Rigatoni Romani with Sesame Pesto and Shrimp Powder

Yoshitaka Miyamoto's recipe for Barilla Pasta World Championship 2016
40 min
4 People
40 min
INGREDIENTS for 4 people

11.5 oz  Rigatoni Romani

1/2 garlic clove

1.75 oz sesame seeds

1 leaf basil

1 tbsp extra virgin olive oil

7 oz prawns (king prawns or red prawns)

1 tbsp white Miso

1 tbsp dry shrimp powder

10 oz clams

1 tbsp caviar

Chives to taste

Lemon zest to taste

Salt to taste


Put the half garlic clove, the white sesame seeds, the grated lemon rind and the basil leaf in a mortar. Ground them thoroughly and add a drizzle of extra virgin olive oil (3 tsp). Remove and set aside.


Clean the crustaceans leaving only the head.


Steam for a few minutes. Remove the heads and extract the liquid by crushing them with the help of a colander.
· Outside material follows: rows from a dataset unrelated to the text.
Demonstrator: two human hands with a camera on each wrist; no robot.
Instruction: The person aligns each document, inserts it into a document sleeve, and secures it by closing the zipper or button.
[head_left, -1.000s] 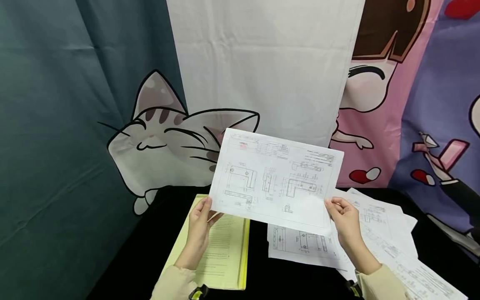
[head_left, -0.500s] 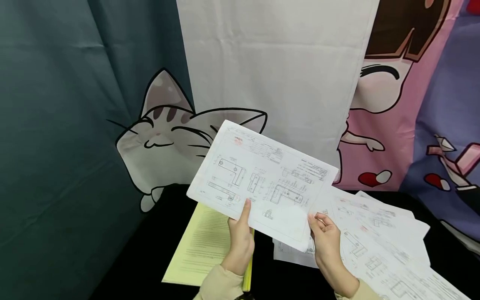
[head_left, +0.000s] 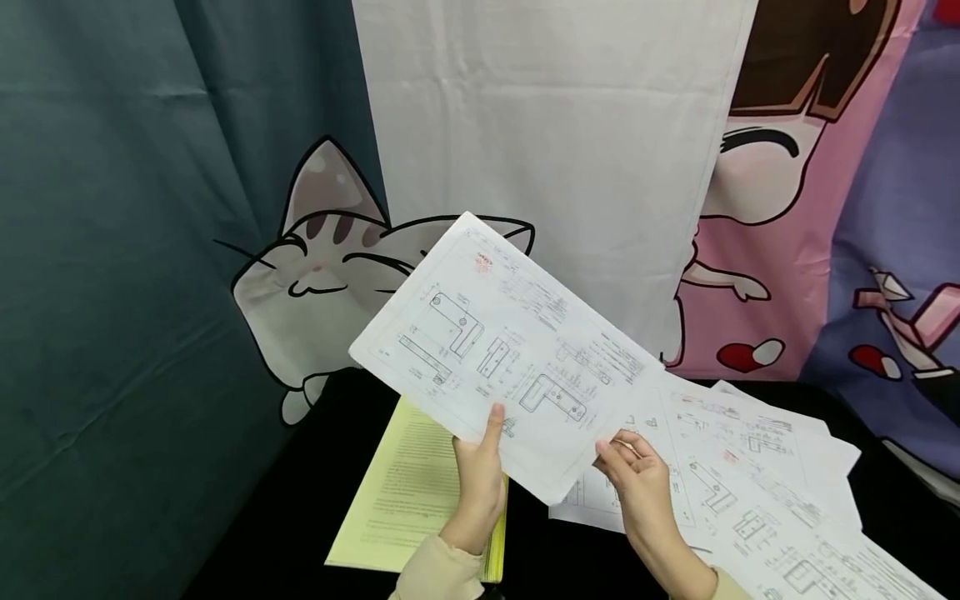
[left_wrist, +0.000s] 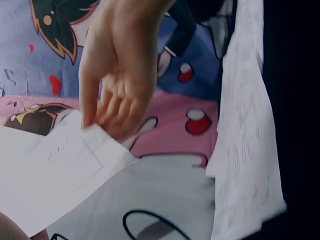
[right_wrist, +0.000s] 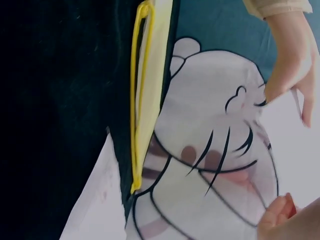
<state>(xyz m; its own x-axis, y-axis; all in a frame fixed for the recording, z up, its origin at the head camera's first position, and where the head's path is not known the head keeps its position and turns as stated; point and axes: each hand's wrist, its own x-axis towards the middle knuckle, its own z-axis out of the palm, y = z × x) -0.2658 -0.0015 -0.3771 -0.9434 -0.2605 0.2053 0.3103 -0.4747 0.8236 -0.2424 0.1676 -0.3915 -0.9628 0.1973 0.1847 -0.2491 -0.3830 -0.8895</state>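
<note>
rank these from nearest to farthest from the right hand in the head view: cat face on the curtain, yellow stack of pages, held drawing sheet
From the right hand:
1. Held drawing sheet: nearest, its edge at the thumb and fingertips.
2. Yellow stack of pages: to the left, on the black surface.
3. Cat face: farthest, upper left on the curtain.

A black table surface [head_left: 527, 546] is carrying a yellow printed document [head_left: 401, 500]. To the document's right, white drawing sheets [head_left: 757, 479] are lying overlapped, and a black strip is showing between them and the document.
</note>
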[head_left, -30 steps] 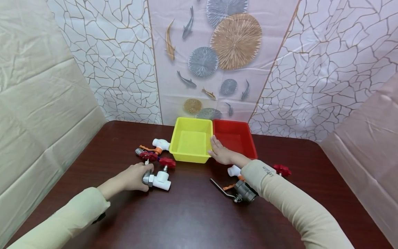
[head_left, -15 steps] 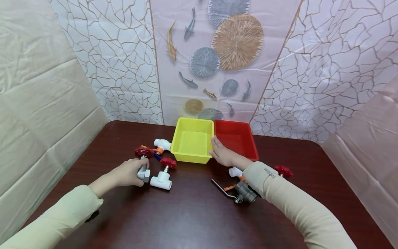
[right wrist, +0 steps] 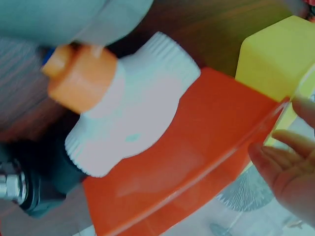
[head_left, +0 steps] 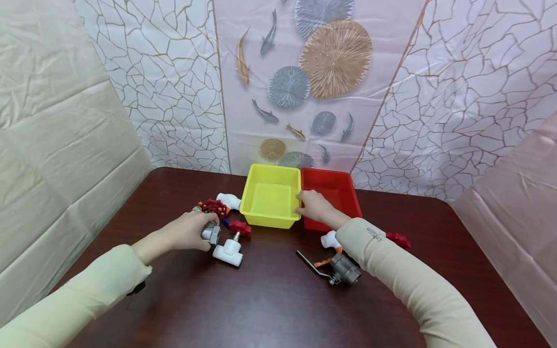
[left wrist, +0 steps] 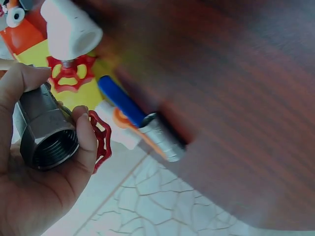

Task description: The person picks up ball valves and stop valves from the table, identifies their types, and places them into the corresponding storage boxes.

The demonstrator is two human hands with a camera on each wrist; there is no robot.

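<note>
My left hand (head_left: pixel 188 231) grips a metal gate valve (left wrist: pixel 44 123) by its body, its threaded opening facing the left wrist camera. The valve's red handwheel (left wrist: pixel 102 140) shows past the fingers. Just right of that hand, a white plastic valve (head_left: pixel 228 252) with a red handwheel (head_left: pixel 240 227) lies on the table. My right hand (head_left: pixel 319 208) is at the adjoining rims of the yellow bin (head_left: pixel 267 221) and the red bin (head_left: pixel 354 200), fingers slightly bent. Whether those fingers grasp a rim is unclear.
Behind the left hand lie a white valve (head_left: pixel 228 200) and a blue-handled metal valve (left wrist: pixel 120 101). Near the right forearm are a white-and-orange valve (head_left: pixel 329 239), a metal ball valve (head_left: pixel 345 268) with a long lever, and another red handwheel (head_left: pixel 398 239). A patterned curtain (head_left: pixel 183 96) hangs behind.
My left hand has lifted the metal gate valve away from the white valve, first leftward, then slightly back right. My right hand's fingers, straight earlier, are now bent at the bin rims.
</note>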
Place the seafood and the liquid in a mortar and add a little of the white miso and a drizzle of wine. Crush everything.


Reduce the crushed seafood and miso mixture in a pan over low heat.


Place the clams in a pan with half a glass of water, cover the lid until they open.  Shell the clams and strain the liquid.


In a frying pan, mix all the ingredients with the clam’s liquid.


Cook the Rigatoni Romani, drain al dente and blend.


Place neatly the Rigatoni Romani on the plate, add the shrimp powder, the caviar and chives to taste.